The news comes as companies including Amazon and eBay have agreed to give their data to HMRC in an effort to crack down on VAT evasion by overseas retailers. The deal will mean the companies will provide merchant’s data to tax officials so that fraudulent trends can be spotted.

HMRC have also been using increasingly technical procedures on data which was previously unavailable to them – details here

Naming and shaming

In addition, HMRC also publish details of people who deliberately “get their tax affairs wrong”. The current list is here 

What is evasion, and what is the difference between that and avoidance?

I am often asked about the distinction between avoidance and evasion. Broadly, the difference between avoidance and evasion is legality. Tax avoidance is legally exploiting the tax system to reduce current or future tax liabilities by means not intended by Parliament. It often involves artificial transactions that are contrived to produce a tax advantage.  Tax avoidance is not the same as tax planning or mitigation.

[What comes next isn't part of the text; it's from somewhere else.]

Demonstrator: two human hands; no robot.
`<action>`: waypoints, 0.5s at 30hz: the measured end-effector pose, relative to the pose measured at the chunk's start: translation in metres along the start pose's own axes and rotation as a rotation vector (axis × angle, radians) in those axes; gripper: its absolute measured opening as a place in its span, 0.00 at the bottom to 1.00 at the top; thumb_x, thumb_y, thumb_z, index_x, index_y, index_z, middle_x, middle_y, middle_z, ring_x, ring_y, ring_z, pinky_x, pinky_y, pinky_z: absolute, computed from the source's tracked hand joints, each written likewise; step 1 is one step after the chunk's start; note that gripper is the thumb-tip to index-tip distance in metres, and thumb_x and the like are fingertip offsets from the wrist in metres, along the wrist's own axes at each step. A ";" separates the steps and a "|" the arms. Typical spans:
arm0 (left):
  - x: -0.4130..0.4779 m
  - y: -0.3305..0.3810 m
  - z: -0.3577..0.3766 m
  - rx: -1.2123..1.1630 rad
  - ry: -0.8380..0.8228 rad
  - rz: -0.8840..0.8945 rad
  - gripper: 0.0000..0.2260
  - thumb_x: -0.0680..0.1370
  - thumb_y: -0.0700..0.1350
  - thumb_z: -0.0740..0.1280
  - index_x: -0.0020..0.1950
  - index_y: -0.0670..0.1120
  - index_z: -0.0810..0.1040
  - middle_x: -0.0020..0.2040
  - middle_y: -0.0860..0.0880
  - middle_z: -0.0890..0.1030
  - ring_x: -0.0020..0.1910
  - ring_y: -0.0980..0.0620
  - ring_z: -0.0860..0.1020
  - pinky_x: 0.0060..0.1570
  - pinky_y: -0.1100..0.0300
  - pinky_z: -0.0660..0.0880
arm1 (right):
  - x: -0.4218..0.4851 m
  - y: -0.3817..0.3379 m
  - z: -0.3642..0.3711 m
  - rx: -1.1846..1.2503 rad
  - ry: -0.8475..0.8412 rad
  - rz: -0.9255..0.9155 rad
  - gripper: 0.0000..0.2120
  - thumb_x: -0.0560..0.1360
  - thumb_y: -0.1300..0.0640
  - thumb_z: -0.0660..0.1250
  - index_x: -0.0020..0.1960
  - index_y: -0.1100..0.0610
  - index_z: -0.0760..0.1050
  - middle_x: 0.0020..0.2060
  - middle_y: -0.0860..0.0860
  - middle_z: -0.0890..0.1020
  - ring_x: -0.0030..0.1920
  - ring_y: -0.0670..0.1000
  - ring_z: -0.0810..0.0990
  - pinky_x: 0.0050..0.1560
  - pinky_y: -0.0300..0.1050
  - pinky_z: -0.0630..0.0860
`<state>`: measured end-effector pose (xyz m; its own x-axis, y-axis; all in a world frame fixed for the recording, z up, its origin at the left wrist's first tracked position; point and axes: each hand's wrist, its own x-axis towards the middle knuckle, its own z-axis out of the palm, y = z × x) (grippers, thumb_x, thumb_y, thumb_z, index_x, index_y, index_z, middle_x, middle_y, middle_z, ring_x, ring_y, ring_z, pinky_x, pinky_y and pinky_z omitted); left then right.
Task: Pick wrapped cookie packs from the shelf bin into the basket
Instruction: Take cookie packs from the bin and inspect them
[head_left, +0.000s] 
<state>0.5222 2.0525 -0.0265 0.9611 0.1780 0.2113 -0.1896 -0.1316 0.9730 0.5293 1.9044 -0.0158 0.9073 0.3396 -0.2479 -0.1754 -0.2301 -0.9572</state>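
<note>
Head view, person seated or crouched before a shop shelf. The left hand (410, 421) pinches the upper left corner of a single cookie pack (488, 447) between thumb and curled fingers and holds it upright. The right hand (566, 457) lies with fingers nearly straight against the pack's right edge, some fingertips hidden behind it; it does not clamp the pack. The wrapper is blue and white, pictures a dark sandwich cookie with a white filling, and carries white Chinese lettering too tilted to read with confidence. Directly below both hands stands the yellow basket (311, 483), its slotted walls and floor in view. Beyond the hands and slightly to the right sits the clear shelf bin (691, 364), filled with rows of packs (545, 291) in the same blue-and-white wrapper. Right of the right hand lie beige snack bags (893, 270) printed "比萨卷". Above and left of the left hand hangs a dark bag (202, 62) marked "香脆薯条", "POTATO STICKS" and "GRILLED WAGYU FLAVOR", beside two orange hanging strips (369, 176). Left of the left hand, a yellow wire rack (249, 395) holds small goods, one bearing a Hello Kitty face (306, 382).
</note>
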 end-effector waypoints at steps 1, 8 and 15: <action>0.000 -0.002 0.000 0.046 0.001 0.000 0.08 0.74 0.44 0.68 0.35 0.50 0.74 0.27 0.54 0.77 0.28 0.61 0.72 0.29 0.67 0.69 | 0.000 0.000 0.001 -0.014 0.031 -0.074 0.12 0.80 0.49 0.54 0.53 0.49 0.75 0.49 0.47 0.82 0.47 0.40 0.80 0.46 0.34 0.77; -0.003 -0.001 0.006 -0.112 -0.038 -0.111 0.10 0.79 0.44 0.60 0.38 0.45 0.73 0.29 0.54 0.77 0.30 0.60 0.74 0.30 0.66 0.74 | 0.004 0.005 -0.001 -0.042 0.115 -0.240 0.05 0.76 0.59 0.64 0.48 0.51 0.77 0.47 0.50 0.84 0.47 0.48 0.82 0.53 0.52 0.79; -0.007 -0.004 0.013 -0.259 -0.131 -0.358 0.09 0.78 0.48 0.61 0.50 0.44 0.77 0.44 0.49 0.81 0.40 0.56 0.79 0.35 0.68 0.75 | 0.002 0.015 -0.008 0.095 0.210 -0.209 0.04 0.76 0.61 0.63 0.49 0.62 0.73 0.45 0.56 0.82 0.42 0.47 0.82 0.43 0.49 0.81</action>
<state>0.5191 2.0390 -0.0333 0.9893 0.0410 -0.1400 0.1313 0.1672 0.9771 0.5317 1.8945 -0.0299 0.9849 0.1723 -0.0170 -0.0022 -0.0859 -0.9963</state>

Tax evasion is to escape paying taxes illegally. This is usually when a person misrepresents or conceals the true state of their affairs to tax authorities, for example dishonest tax reporting.

Technical

The relevant legislation covering the offences of fraudulent evasion of VAT is under section 72(1) of the Value Added Tax Act 1994, furnishing false information under section 72(3) and committing evasion over a period under section 72(8). Section 72(8)(b) sets out that the offence is subject to”…imprisonment for a term not exceeding seven years…”.

Summary

The message is clear; after being criticised by the Public Accounts Committee for not have a clear strategy for dealing with tax fraud and not pursuing criminal prosecution in enough cases HMRC has demonstrated that it is prepared to go after more businesses and individuals and put more resources into detecting and prosecuting fraudulent activities.

Sleep tight

We always recommend full disclosure to HMRC, it is preferable to sleep at night (rather than trying to sleep in a prison cell).  Of course, the very best course of action is not to commit tax fraud…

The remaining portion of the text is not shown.